Deathday of Zacharias the Prophet, father of John the Baptist. He performed the priest’s office in Jerusalem during the reign of Herod. The Lord appeared before him, standing on the right side of the altar & said “Fear, not Zacharias,” assuring him that his prayer was well pleasing & it had inclined God to a great act of mercy. The Archangel Gabriel then visited Zacharias’ wife Elizabeth who had long been barren & told her that she would give birth to a son who would be called John, whose name signifies grace.

Zacharias said to the angel, “Whereby shall I know this? For I am an old man and my wife is well stricken in years.”  The angel answered, “I am Gabriel, that stands in the presence of God; and am sent to speak unto thee, and to show thee these glad tidings.  And, behold, thou shall be dumb, and not able to speak, until the day that these things be performed, because thou believes not my words, which shall be fulfilled in their season.”

Then the prophecy was fulfilled & John was born, & after Zacharias had written John’s name on a writing tablet, his mouth was filled with the Holy Spirit, his tongue was loosed, & he spoke, praising God.

When Jesus was born in Bethlehem & the Magi came from the East, they told Herod of the newborn king. Herod sent soldiers to slay all the children in Bethlehem, he especially remembered hearing about the miraculous birth of John. “What manner of child shall this be?  Will this child be the King of the Jews?”  He decided to kill John.  The executioners could not find them, but the slaughter of innocents began.

When Elizabeth heard these cries, she took John & fled into the mountains.  When she saw soldiers drawing near, she prayed to God & cried out to the rocky mount nearby and said, “O mountain of God, receive a mother and her child!” Immediately the mountain was split & she entered hiding herself & John from the executioners.

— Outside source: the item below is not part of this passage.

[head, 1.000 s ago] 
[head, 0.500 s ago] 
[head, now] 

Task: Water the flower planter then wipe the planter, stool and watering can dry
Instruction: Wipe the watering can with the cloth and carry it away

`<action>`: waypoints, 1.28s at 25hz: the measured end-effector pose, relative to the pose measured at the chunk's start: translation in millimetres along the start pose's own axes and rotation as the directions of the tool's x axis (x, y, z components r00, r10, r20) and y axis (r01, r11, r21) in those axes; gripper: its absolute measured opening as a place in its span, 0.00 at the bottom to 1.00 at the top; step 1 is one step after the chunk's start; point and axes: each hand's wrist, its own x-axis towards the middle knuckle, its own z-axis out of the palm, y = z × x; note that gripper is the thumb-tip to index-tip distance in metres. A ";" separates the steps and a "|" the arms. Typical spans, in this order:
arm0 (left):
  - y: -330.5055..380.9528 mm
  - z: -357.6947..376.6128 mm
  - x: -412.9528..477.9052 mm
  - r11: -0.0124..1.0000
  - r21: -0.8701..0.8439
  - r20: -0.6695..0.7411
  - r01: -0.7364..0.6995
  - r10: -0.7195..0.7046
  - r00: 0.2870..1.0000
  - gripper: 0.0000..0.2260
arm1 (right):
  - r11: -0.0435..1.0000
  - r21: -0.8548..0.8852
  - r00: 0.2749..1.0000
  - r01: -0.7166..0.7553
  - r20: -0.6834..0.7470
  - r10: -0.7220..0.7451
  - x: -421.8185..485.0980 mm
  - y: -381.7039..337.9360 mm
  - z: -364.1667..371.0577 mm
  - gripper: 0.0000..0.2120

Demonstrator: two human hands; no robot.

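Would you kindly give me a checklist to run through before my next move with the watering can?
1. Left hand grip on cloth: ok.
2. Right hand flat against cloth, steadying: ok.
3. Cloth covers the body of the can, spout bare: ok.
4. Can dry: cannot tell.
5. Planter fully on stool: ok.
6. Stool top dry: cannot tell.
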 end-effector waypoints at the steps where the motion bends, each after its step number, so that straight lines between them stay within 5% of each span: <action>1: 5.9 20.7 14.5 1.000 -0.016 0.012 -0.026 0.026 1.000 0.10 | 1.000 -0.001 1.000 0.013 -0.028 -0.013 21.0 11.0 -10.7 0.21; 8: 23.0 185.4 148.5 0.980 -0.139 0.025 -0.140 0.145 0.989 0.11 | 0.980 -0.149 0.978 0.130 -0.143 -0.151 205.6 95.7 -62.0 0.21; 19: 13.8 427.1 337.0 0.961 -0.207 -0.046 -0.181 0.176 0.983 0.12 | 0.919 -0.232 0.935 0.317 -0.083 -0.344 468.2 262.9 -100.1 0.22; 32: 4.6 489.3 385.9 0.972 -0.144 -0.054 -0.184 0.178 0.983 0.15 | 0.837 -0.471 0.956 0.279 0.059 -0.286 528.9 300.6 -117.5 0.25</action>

The soldiers returned to Herod, having not found the child, & Herod sent word to Zacharias in the temple saying, “Surrender your son John to me.”  Saint Zacharias replied, “You will kill my body, but the Lord will receive my soul.”  The executioners straightway fulfilled Herod’s command & fell upon Zacharias between the temple & the altar.  His blood was spilt on the floor & became hardened like rock as a witness against Herod & a testimony to Zacharias.

***

My POD (Poem Of the Day)

~the barley grows in straight rows,
the stalks unfurl following their divine purpose…
Truth rides visibly thru the world
Have you not seen it?
Drink in the light & praise the cup of forever
spilling out the golden flow of eternity…
Let grace roll down your head like holy oil
warmed in the hands of SHE…
~hag

***

Some thoughts (a few days late) on the Origins of Labor Day

Most folks probably don’t think of Labor Day as a holiday commemorating struggle & death. But that’s what it used to be.

The period between the Civil War & the Great Depression was a time of massive upheaval: The industrial revolution swept in, & millions of Americans were forced to leave their farms & move to cities in search of work in the newly-formed rail, steel, textile, & shipping industries.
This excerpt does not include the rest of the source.